§ Instructions to follow
Below are the records; repeat them in full, exactly.

BEGIN Records shown

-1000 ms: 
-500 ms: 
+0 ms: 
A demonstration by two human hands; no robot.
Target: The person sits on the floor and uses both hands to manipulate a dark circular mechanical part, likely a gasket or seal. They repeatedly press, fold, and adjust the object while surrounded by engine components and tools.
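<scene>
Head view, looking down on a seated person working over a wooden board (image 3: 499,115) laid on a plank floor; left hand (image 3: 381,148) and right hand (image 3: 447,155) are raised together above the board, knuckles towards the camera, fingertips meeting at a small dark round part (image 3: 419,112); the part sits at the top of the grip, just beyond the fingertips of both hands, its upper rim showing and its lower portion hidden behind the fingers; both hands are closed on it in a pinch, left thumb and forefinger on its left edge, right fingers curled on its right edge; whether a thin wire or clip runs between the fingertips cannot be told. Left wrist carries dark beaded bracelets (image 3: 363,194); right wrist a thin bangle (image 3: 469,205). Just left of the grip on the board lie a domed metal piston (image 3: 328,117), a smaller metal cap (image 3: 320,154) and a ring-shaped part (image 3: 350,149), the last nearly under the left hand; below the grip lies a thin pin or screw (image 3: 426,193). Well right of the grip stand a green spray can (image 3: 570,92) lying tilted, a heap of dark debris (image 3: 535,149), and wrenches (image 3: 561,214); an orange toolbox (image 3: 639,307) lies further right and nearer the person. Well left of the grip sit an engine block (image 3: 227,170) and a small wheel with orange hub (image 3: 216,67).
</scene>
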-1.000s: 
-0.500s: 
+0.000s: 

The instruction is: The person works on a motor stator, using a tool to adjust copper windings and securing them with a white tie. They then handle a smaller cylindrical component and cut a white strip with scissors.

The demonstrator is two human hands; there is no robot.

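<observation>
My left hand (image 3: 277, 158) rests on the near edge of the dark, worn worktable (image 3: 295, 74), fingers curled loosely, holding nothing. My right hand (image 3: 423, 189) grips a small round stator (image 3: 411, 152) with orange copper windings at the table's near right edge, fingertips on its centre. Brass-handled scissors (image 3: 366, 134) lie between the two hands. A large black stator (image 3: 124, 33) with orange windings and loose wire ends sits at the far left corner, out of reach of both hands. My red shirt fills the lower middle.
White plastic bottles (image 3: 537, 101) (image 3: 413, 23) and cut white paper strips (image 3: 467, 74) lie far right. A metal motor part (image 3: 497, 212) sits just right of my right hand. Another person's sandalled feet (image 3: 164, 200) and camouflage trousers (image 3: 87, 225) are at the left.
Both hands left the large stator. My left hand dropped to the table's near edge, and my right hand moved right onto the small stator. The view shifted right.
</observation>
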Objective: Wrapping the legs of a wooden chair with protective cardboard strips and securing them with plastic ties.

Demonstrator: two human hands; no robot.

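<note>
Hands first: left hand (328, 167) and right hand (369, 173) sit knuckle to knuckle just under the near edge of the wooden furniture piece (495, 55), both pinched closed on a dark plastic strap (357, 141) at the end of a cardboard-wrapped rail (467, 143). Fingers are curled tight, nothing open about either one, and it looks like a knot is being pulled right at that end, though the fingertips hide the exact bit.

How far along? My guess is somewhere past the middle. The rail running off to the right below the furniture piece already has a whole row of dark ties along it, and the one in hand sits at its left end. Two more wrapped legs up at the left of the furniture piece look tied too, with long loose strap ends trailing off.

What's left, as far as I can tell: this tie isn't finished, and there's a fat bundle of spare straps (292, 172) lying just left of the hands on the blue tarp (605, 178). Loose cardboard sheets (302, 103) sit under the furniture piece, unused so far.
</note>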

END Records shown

§ Expected answer
-1000 ms: 
-500 ms: 
+0 ms: 
A demonstration by two human hands; no robot.
Target: The person sits on the floor and uses both hands to manipulate a dark circular mechanical part, likely a gasket or seal. They repeatedly press, fold, and adjust the object while surrounded by engine components and tools.
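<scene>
Head view, looking down on a seated person working over a wooden board (image 3: 499,115) laid on a plank floor; left hand (image 3: 381,148) and right hand (image 3: 447,155) are raised together above the board, knuckles towards the camera, fingertips meeting at a small dark round part (image 3: 419,112); the part sits at the top of the grip, just beyond the fingertips of both hands, its upper rim showing and its lower portion hidden behind the fingers; both hands are closed on it in a pinch, left thumb and forefinger on its left edge, right fingers curled on its right edge; whether a thin wire or clip runs between the fingertips cannot be told. Left wrist carries dark beaded bracelets (image 3: 363,194); right wrist a thin bangle (image 3: 469,205). Just left of the grip on the board lie a domed metal piston (image 3: 328,117), a smaller metal cap (image 3: 320,154) and a ring-shaped part (image 3: 350,149), the last nearly under the left hand; below the grip lies a thin pin or screw (image 3: 426,193). Well right of the grip stand a green spray can (image 3: 570,92) lying tilted, a heap of dark debris (image 3: 535,149), and wrenches (image 3: 561,214); an orange toolbox (image 3: 639,307) lies further right and nearer the person. Well left of the grip sit an engine block (image 3: 227,170) and a small wheel with orange hub (image 3: 216,67).
</scene>
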-1.000s: 
-0.500s: 
+0.000s: 

The instruction is: The person works on a motor stator, using a tool to adjust copper windings and securing them with a white tie. They then handle a smaller cylindrical component and cut a white strip with scissors.

The demonstrator is two human hands; there is no robot.

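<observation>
My left hand (image 3: 277, 158) rests on the near edge of the dark, worn worktable (image 3: 295, 74), fingers curled loosely, holding nothing. My right hand (image 3: 423, 189) grips a small round stator (image 3: 411, 152) with orange copper windings at the table's near right edge, fingertips on its centre. Brass-handled scissors (image 3: 366, 134) lie between the two hands. A large black stator (image 3: 124, 33) with orange windings and loose wire ends sits at the far left corner, out of reach of both hands. My red shirt fills the lower middle.
White plastic bottles (image 3: 537, 101) (image 3: 413, 23) and cut white paper strips (image 3: 467, 74) lie far right. A metal motor part (image 3: 497, 212) sits just right of my right hand. Another person's sandalled feet (image 3: 164, 200) and camouflage trousers (image 3: 87, 225) are at the left.
Both hands left the large stator. My left hand dropped to the table's near edge, and my right hand moved right onto the small stator. The view shifted right.
</observation>
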Objective: Wrapping the legs of a wooden chair with protective cardboard strips and securing them with plastic ties.

Demonstrator: two human hands; no robot.

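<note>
Hands first: left hand (328, 167) and right hand (369, 173) sit knuckle to knuckle just under the near edge of the wooden furniture piece (495, 55), both pinched closed on a dark plastic strap (357, 141) at the end of a cardboard-wrapped rail (467, 143). Fingers are curled tight, nothing open about either one, and it looks like a knot is being pulled right at that end, though the fingertips hide the exact bit.

How far along? My guess is somewhere past the middle. The rail running off to the right below the furniture piece already has a whole row of dark ties along it, and the one in hand sits at its left end. Two more wrapped legs up at the left of the furniture piece look tied too, with long loose strap ends trailing off.

What's left, as far as I can tell: this tie isn't finished, and there's a fat bundle of spare straps (292, 172) lying just left of the hands on the blue tarp (605, 178). Loose cardboard sheets (302, 103) sit under the furniture piece, unused so far.
</note>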

The response to this exercise has been given in full.